Metal: Improve reduce and softmax kernels #1614

ivarflakstad · 2024-01-22T17:47:27Z

Changes:
The main change is that instead of using shared memory reduction all the way down

for (uint s = block_dim / 2; s > 0; s >>= 1) {
   if (tid < s && shared_memory[tid + s] > shared_memory[tid]) {
       shared_indices[tid] = shared_indices[tid + s];
       shared_memory[tid] = shared_memory[tid + s];
   }
   threadgroup_barrier(mem_flags::mem_none);
}

we are now doing shared memory reduction until we can safely use faster techniques (like simd):

#pragma clang loop unroll(full)
for (uint s = BLOCKSIZE / 2; s >= 64; s >>= 1) {
    if (tid < s) {
        shared[tid] = op(shared[tid], shared[tid + s]);
    }
    threadgroup_barrier(mem_flags::mem_none);
}

if (tid < 32) {
    // Last shared memory reduce can be done without tid < s check.
    if (BLOCKSIZE >= 64) {
        shared[tid] = op(shared[tid], shared[tid + 32]);
        simdgroup_barrier(mem_flags::mem_none);
    }
    // Remaining 32 threads can be reduced with simdgroup_reduce.
    shared[tid] = simdgroup_reduce<ReductionOp, BLOCKSIZE>(shared[tid]);
}

Simdgroup reduce looks like this:

template<typename ReductionOp, ushort BLOCKSIZE, typename T>
METAL_FUNC T simdgroup_reduce(T value) {
    ReductionOp op;
    if (BLOCKSIZE >= 32) value = op(value, simd_shuffle_down(value, 16));
    if (BLOCKSIZE >= 16) value = op(value, simd_shuffle_down(value,  8));
    if (BLOCKSIZE >=  8) value = op(value, simd_shuffle_down(value,  4));
    if (BLOCKSIZE >=  4) value = op(value, simd_shuffle_down(value,  2));
    if (BLOCKSIZE >=  2) value = op(value, simd_shuffle_down(value,  1));
    return value;
}

You may also have noticed that instead of using block_dim we are now using the constant BLOCKSIZE. It's the same thing, but using a switch to go from dynamic to constant allows the metal compiler to create specialized (and faster) versions of the kernel.
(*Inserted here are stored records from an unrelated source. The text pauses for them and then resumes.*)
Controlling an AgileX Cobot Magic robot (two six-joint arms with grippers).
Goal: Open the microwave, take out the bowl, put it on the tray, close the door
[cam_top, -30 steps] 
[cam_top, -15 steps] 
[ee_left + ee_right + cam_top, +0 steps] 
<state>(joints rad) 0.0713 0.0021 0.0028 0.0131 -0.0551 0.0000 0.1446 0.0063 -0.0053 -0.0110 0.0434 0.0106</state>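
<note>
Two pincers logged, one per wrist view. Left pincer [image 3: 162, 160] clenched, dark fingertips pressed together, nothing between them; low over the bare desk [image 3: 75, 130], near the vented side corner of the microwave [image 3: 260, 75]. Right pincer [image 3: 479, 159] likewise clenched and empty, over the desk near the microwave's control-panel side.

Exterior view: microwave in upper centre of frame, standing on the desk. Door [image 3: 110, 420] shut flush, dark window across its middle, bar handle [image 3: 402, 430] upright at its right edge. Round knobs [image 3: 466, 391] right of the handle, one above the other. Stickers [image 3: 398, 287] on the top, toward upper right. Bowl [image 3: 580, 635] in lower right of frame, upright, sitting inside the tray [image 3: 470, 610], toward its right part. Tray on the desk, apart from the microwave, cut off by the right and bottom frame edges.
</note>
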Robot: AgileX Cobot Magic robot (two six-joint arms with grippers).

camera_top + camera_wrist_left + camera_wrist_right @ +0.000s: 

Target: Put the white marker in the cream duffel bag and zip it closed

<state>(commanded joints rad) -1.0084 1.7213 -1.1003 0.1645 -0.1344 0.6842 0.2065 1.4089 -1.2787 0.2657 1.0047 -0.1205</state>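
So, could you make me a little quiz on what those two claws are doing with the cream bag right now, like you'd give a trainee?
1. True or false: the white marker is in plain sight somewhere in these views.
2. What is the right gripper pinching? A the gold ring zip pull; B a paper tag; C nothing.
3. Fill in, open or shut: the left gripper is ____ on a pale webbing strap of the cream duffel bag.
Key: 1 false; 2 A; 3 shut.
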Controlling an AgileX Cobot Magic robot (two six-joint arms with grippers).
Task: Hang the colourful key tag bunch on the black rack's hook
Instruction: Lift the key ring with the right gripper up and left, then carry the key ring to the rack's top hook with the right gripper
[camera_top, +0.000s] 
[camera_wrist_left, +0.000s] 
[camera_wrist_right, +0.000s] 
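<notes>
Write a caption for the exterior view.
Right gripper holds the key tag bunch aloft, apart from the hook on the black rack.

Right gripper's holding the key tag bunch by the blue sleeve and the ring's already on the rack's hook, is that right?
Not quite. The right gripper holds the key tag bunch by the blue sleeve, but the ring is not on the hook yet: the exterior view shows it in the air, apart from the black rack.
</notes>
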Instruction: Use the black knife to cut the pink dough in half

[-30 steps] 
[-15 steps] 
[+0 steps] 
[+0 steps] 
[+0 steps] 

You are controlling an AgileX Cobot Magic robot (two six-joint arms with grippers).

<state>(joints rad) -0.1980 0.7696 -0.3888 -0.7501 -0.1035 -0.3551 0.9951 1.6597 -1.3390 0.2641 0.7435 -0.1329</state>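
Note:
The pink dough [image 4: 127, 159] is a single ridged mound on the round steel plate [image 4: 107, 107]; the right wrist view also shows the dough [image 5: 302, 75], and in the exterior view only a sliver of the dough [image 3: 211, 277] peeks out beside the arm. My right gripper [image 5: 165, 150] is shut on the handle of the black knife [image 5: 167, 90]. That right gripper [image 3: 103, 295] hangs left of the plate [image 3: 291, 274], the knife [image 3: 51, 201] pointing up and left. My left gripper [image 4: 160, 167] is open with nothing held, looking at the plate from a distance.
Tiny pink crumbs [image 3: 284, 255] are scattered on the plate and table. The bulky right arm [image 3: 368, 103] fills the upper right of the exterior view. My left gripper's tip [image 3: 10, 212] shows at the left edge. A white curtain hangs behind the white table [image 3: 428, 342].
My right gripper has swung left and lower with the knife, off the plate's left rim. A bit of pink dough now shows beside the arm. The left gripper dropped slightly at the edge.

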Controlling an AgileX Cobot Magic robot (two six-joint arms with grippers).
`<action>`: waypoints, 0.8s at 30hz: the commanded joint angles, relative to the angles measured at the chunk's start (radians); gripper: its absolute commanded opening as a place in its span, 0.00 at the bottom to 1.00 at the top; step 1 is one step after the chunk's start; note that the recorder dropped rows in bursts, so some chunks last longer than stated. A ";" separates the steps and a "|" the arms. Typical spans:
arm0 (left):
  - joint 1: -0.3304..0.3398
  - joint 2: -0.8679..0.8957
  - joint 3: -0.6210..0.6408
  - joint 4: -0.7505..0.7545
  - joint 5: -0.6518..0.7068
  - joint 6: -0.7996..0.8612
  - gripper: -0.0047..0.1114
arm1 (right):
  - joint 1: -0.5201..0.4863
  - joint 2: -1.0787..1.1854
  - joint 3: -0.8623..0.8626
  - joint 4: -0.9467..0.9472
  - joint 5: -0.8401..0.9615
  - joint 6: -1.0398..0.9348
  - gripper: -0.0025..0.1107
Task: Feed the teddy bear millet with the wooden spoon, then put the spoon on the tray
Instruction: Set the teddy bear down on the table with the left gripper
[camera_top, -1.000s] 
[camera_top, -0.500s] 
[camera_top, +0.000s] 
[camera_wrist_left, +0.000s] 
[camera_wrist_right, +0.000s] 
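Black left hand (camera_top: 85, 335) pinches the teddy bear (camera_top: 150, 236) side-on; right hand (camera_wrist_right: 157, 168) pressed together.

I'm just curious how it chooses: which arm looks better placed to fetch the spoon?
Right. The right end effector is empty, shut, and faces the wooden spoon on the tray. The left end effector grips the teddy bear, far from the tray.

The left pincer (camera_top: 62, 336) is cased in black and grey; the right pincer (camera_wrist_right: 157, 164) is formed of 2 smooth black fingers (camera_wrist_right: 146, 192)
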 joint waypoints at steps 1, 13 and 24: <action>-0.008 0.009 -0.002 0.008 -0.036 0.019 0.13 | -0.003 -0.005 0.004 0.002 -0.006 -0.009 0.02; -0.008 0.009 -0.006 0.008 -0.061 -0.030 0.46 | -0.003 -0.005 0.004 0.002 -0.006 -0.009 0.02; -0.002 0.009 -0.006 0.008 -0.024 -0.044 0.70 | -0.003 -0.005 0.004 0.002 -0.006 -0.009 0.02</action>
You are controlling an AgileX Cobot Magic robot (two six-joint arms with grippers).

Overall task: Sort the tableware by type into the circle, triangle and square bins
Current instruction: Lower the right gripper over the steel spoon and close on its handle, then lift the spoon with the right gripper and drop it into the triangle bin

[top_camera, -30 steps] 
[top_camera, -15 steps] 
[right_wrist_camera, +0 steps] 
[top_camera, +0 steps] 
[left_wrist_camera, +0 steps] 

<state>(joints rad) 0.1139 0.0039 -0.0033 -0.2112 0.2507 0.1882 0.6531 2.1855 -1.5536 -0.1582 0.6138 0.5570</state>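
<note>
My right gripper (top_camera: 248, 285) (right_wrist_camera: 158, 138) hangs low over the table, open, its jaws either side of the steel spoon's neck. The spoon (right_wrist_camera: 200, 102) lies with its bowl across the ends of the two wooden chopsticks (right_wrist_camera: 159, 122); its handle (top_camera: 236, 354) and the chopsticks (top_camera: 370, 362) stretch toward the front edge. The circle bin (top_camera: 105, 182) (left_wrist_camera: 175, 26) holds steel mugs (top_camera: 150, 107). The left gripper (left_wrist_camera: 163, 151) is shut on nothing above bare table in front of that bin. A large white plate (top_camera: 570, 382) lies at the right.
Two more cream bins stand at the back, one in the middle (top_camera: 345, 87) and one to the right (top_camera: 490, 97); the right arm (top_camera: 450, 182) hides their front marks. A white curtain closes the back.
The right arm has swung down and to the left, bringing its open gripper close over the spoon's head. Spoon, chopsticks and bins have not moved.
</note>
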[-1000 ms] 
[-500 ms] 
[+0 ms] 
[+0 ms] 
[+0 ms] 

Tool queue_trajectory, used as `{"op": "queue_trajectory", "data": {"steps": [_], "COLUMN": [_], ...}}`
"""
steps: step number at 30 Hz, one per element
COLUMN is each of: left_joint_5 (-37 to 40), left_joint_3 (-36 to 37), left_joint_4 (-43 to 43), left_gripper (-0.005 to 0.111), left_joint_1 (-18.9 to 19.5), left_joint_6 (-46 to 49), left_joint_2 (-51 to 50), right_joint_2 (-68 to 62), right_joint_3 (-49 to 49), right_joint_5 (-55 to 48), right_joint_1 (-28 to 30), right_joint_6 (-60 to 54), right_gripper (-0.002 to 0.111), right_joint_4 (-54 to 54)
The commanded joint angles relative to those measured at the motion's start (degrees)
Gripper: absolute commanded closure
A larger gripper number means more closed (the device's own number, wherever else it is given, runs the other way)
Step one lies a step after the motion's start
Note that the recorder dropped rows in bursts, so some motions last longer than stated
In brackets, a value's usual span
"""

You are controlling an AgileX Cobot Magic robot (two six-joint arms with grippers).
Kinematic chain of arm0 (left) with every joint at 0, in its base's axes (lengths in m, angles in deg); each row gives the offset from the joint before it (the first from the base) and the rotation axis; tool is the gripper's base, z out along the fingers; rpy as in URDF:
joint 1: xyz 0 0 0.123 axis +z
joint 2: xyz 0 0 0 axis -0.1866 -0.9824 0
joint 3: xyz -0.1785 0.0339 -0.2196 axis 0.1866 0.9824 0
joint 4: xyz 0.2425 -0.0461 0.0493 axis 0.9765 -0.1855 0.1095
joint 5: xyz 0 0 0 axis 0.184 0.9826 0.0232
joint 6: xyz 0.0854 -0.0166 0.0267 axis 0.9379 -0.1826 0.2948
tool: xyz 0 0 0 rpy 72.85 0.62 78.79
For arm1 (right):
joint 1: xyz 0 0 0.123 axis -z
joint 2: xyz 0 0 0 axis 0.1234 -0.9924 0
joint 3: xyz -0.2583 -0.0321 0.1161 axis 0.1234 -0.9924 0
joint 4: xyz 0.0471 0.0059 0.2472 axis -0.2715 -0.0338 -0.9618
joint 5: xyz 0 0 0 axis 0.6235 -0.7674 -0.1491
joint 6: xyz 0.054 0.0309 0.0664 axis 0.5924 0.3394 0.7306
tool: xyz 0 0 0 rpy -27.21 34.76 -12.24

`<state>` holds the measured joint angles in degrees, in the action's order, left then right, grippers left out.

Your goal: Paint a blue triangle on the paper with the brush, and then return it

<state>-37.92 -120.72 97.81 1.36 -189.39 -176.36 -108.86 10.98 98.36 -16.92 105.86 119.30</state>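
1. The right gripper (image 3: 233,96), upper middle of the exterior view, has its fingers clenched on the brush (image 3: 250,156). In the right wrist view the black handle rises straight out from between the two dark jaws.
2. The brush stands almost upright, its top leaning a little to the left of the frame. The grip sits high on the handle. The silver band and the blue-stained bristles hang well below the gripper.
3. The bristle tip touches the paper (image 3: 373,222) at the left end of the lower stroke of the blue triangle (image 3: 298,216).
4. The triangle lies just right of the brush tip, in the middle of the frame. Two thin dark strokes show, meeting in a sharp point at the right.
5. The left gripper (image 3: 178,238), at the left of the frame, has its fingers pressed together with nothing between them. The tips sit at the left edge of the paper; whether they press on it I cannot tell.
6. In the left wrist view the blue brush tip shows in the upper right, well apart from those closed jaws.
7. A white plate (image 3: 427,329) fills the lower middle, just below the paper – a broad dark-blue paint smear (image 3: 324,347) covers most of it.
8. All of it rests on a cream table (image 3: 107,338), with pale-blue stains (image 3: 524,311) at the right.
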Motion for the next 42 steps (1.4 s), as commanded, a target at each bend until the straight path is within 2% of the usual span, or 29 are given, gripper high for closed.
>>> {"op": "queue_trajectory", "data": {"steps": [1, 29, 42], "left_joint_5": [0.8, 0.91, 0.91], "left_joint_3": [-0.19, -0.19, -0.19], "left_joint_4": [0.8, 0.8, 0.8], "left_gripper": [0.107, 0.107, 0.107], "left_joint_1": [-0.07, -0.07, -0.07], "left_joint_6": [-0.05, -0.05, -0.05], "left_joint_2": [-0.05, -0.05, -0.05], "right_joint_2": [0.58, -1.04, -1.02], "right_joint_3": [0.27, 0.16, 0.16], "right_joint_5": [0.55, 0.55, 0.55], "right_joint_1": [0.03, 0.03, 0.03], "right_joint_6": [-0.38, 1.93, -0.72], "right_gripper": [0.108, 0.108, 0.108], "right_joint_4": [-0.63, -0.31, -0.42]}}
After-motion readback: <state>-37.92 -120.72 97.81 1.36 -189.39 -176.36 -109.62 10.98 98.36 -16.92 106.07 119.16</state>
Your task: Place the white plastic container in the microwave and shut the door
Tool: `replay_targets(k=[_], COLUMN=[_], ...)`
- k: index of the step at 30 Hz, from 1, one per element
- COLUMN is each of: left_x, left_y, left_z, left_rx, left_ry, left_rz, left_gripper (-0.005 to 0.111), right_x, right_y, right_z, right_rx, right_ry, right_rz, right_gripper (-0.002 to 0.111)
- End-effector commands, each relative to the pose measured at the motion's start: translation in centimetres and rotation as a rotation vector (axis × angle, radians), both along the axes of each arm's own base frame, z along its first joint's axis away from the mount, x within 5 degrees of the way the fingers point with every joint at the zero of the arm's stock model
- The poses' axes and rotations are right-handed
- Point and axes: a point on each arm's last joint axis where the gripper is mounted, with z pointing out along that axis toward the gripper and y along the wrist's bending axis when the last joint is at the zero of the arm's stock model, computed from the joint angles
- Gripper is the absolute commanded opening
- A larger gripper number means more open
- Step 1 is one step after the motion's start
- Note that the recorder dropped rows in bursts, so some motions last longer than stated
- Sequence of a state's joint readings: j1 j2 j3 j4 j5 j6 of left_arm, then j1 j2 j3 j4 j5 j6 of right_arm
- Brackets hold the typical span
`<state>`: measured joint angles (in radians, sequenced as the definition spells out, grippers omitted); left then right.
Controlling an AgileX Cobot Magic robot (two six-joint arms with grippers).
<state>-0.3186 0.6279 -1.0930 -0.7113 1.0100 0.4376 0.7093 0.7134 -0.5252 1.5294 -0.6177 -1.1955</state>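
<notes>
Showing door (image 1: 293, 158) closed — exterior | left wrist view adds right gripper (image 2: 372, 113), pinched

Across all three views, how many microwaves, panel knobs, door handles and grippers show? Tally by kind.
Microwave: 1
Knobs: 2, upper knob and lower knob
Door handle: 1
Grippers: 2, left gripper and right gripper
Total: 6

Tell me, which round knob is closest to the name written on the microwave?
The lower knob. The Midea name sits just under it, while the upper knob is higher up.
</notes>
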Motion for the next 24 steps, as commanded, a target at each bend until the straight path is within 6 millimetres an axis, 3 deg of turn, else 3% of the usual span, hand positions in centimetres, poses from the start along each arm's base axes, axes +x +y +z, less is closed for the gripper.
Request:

For example if 2 < BLOCKSIZE < 4 then the generated bytecode will only have the very last operation in simdgroup_reduce.
This increases compilation time as well, so I think it's time to pre-compile a candle.metallib.

From a software design perspective I tried to unify the api so there is little difference between max and arg max etc.

Remaining work:

Metal does not support simd_shuffle_down with bfloat. To solve this restriction I simply cast bfloat -> float, do the shuffle down and then cast float -> bfloat again. ~~It is probably faster to use a volatile threadgroup memory reduction without barriers.~~ It was not. The cast + shuffle technique is faster.
Load more than one element per thread. Should be relatively simple.

Results:
Phi 1.5 has gone from 18.2 t/s to 19.3 t/s on my M1 pro.

f32 and f16 have increased throughput of softmax by 60% and reduce 60-68%.

For bfloat the increase is 55% and 45% respectively, because metal does not have simd_shuffle_down support for bfloat yet.

Benchmarks:

Narsil · 2024-01-23T14:51:24Z

Hi thanks for this work.

Could you provide a high level overview of WHAT made it faster and why?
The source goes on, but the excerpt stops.